### ACTIVITY
Search the material for "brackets" and show all lines that contain it.

### SOURCE MATERIAL
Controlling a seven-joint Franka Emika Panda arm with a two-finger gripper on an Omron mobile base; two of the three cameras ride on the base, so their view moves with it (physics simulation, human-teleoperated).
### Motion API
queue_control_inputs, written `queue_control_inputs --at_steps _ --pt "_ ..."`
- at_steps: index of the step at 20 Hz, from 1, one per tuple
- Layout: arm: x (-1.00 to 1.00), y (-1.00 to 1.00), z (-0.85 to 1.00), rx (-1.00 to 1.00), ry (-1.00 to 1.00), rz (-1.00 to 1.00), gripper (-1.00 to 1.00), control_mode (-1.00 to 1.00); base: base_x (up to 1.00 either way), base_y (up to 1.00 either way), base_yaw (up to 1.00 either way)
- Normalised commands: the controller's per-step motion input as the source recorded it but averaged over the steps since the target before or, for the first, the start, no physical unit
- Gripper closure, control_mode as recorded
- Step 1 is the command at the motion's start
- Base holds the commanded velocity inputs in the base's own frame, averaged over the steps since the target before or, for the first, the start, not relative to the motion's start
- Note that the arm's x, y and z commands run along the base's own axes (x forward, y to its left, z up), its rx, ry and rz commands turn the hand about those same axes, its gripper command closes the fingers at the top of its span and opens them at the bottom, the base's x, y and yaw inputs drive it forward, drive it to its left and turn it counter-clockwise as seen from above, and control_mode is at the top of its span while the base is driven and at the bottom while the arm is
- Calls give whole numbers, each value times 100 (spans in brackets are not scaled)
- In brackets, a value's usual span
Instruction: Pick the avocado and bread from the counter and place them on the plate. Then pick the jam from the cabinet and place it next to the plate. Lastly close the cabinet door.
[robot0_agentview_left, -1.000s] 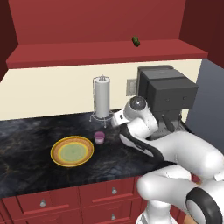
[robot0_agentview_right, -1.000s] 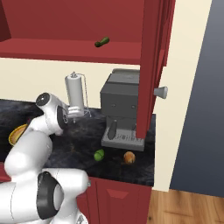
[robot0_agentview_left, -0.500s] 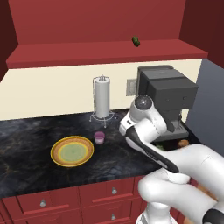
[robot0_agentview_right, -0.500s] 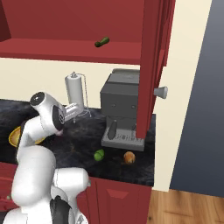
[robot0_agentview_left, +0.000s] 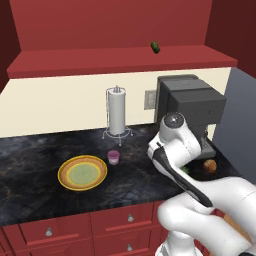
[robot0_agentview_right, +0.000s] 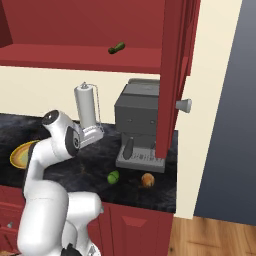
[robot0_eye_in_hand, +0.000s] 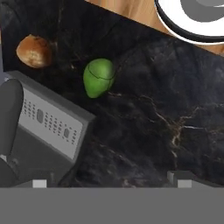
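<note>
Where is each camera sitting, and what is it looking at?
Left base view: behind the arm's left, looking forward and down at the counter, plate, jam; the white arm rises lower right.
Right base view: behind its right, facing the coffee machine and open cabinet door; arm lower left.
Hand view: on the hand, looking down along the open gripper.
Hand and right base views share the avocado and bread.

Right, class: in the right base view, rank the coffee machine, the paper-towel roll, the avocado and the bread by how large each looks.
1. Coffee machine, largest.
2. Paper-towel roll.
3. Avocado and bread: these look about equal, so no ranking between them.
</note>
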Motion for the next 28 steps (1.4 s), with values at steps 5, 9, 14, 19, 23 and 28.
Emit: queue_control_inputs --at_steps 5,9,14,19,23,28 --pt "0 -35 0 7 25 -12 -100 -100 0 0 0" --pt "-13 -39 0 0 8 -5 -100 -100 0 0 0" --pt "-29 -50 -5 0 0 0 -100 -100 0 0 0" --pt "-33 -60 -18 0 0 0 -100 -100 0 0 0" --pt "-6 -48 -9 0 0 0 -100 -100 0 0 0" --pt "0 -40 -4 0 0 0 -100 -100 0 0 0"
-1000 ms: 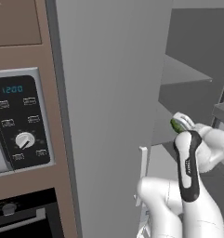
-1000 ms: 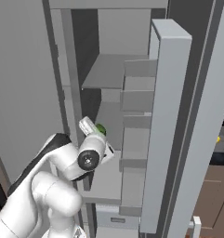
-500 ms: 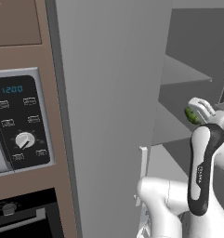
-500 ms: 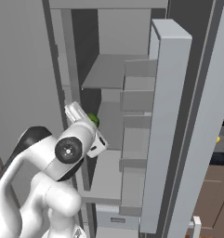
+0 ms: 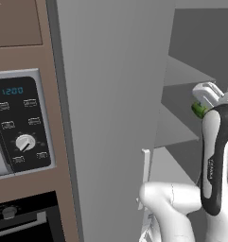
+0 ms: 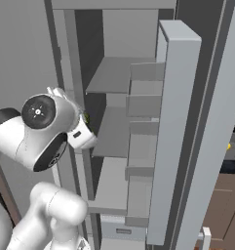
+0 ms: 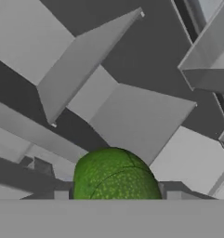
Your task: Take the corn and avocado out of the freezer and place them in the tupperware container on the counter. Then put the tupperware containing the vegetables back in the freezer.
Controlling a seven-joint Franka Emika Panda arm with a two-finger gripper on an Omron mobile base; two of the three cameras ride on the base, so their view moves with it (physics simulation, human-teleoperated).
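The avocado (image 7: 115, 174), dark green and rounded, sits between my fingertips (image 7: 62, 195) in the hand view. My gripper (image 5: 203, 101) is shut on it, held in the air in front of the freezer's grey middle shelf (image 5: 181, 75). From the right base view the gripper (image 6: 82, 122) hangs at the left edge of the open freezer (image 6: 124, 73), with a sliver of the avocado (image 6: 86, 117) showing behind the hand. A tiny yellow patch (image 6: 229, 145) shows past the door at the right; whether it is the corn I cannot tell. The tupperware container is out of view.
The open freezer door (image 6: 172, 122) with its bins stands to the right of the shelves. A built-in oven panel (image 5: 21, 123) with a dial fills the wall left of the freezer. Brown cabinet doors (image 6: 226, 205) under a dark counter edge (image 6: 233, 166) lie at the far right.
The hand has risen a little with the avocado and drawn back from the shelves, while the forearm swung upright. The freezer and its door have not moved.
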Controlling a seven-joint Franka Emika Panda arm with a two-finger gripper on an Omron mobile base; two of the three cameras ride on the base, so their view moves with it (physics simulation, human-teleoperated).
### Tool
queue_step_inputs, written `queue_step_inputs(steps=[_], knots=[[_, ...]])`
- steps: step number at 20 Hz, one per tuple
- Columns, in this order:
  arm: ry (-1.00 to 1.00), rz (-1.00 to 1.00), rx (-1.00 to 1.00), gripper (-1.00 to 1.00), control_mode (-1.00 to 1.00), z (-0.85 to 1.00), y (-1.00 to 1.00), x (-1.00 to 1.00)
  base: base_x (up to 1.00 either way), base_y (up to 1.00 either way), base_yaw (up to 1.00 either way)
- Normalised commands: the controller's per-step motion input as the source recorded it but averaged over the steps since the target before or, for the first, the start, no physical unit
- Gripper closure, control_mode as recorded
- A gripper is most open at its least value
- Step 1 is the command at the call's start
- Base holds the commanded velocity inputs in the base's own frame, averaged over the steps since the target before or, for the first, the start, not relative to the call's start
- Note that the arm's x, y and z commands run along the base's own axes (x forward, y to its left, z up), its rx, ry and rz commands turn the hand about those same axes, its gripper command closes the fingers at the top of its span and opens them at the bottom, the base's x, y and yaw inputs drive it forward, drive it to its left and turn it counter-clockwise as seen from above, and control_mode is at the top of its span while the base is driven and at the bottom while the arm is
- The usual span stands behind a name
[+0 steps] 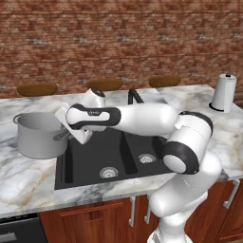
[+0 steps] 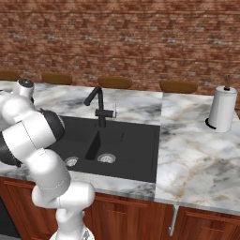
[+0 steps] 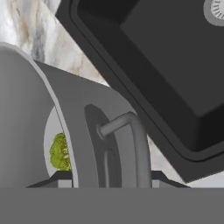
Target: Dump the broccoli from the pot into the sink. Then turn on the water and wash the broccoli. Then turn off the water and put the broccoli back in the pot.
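The grey metal pot (image 1: 37, 136) stands upright on the marble counter, left of the black two-basin sink (image 1: 111, 151). My gripper (image 1: 68, 135) is at the pot's right rim, beside the sink. In the hand view the pot's wall (image 3: 83, 127) and its loop handle (image 3: 131, 131) run between the two fingertips, one inside the pot and one outside; the gripper (image 3: 108, 179) is shut on that wall. The yellow-green broccoli (image 3: 60, 152) lies inside the pot, partly hidden behind the rim. The sink's corner (image 3: 175, 65) is just past the handle.
A black faucet (image 1: 134, 96) (image 2: 97, 105) rises behind the sink. A paper towel roll (image 1: 223, 92) (image 2: 221, 108) stands at the counter's right. Each basin (image 2: 136, 140) has a silver drain (image 2: 106, 158). Brown round seats (image 1: 37, 88) line the counter's far edge.
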Motion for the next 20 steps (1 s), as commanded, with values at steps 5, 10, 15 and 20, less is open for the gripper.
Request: queue_step_inputs(steps=[5, 10, 15, 20], knots=[[0.0, -0.03, 0.16, 1.0, -1.0, 0.0, -0.2, 0.09, 0.0, 0.0, 0.0], [0.02, -0.18, 0.15, 1.0, -1.0, 0.09, -0.01, 0.09, 0.0, 0.0, 0.0], [0.12, -0.21, 0.09, 1.0, -1.0, 0.18, 0.0, 0.15, 0.0, 0.0, 0.0], [0.2, -0.21, 0.07, 1.0, -1.0, 0.31, 0.0, 0.12, 0.0, 0.0, 0.0]])
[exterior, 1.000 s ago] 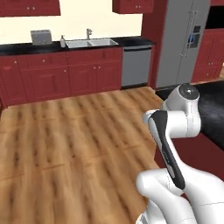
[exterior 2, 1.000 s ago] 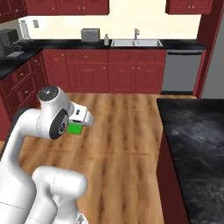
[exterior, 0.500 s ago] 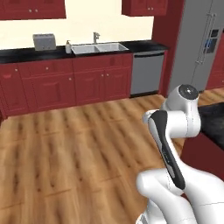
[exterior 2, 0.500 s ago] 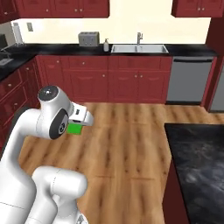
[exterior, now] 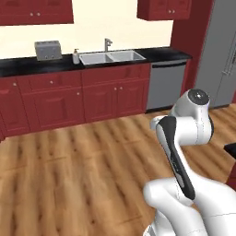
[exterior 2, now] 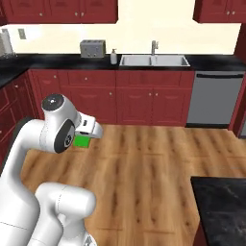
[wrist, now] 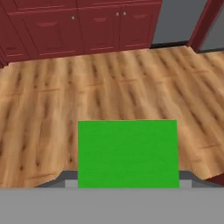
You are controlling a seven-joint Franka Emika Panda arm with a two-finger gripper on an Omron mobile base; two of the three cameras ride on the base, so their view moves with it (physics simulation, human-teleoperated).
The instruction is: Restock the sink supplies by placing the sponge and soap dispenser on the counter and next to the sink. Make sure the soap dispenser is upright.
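One item placed: soap dispenser [exterior 2: 114,56] upright on counter [exterior 2: 57,60] beside sink [exterior 2: 153,60]. Green sponge [wrist: 127,153] clamped between part-open gripper [wrist: 127,183] fingers, undelivered.

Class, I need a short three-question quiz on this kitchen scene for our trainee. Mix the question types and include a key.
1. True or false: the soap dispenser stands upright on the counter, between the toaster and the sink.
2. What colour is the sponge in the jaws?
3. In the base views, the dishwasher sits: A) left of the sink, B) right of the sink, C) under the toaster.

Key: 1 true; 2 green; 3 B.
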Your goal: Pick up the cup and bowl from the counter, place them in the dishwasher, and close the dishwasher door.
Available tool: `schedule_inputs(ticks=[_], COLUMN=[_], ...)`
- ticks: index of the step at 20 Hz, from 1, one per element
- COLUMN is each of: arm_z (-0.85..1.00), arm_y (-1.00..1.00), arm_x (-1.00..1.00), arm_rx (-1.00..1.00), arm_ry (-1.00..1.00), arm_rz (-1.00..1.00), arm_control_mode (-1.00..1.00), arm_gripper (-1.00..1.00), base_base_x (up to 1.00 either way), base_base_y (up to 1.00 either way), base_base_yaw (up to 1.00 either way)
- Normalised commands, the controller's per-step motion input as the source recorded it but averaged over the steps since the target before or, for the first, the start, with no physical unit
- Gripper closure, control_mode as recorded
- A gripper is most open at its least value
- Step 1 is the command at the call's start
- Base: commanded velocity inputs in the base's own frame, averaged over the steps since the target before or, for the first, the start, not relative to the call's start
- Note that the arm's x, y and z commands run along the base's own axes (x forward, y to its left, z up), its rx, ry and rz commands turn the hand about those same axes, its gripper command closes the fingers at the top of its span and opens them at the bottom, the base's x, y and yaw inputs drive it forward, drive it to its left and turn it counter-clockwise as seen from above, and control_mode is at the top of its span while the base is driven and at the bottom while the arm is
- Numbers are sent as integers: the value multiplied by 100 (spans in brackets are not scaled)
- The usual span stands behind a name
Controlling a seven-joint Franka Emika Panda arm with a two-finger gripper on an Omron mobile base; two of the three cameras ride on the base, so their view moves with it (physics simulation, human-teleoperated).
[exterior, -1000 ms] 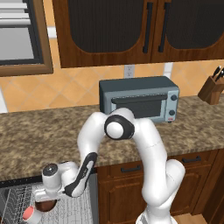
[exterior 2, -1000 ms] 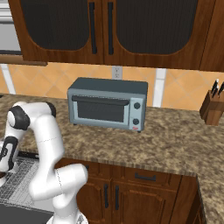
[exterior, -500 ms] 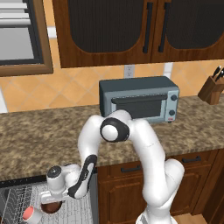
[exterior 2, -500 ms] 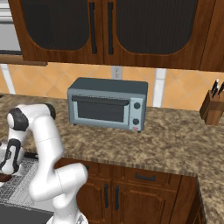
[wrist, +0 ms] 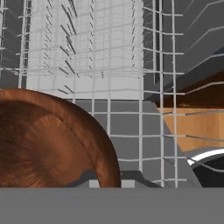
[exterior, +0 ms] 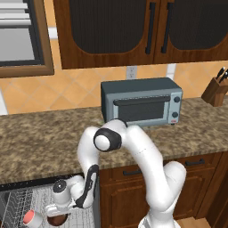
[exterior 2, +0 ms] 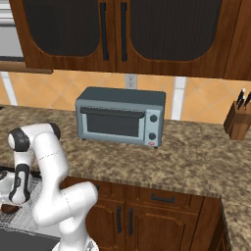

### REPLY
- Calls give whole numbers, each value times 100 (spans in brackets are not scaled)
- In brackets, a value's usual span
- Numbers are sent as integers: the value multiplied by 100 (spans in brackets are not scaled)

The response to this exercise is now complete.